*EXERCISE INSTRUCTIONS*: All lines between the start of the listing below and the line containing "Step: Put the", inclusive, must be repeated exactly.

(Beginning of DATASET CONTENT)

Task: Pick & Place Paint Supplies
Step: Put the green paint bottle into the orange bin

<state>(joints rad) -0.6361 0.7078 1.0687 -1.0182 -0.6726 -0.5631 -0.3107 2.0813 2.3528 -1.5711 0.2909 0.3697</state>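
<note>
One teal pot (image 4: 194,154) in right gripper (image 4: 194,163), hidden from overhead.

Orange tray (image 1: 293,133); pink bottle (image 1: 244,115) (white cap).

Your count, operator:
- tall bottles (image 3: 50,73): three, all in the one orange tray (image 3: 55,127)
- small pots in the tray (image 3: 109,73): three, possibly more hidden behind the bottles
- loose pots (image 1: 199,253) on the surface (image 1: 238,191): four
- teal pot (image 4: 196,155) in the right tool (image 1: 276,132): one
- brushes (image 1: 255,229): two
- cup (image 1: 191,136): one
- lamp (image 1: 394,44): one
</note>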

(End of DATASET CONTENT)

*TASK SOLUTION*:
Task: Pick & Place Paint Supplies
Step: Put the green paint bottle into the orange bin

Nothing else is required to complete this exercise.